WORK REQUIRED: Identify and copy all lines of the material where the string "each" is found.

DATA PROVIDED:
^^^^^^^^^^^^^^^^

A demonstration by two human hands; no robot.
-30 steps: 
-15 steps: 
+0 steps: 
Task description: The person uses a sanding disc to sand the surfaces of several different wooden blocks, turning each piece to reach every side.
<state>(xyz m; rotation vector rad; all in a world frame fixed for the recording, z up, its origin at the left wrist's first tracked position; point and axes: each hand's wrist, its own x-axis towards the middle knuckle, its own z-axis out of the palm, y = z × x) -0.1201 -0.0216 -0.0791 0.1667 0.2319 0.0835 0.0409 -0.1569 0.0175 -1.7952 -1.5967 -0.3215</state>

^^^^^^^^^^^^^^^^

ANSWER SECTION:
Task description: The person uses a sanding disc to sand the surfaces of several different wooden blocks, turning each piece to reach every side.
<state>(xyz m; rotation vector rad; all in a world frame fixed for the recording, z up, its origin at the left wrist's first tracked position; point and axes: each hand's wrist, its own x-axis towards the middle knuckle, its own z-axis out of the palm, y = z × x) -0.1201 -0.0216 -0.0791 0.1667 0.2319 0.0835 0.0409 -0.1569 0.0175 -1.7952 -1.5967 -0.3215</state>

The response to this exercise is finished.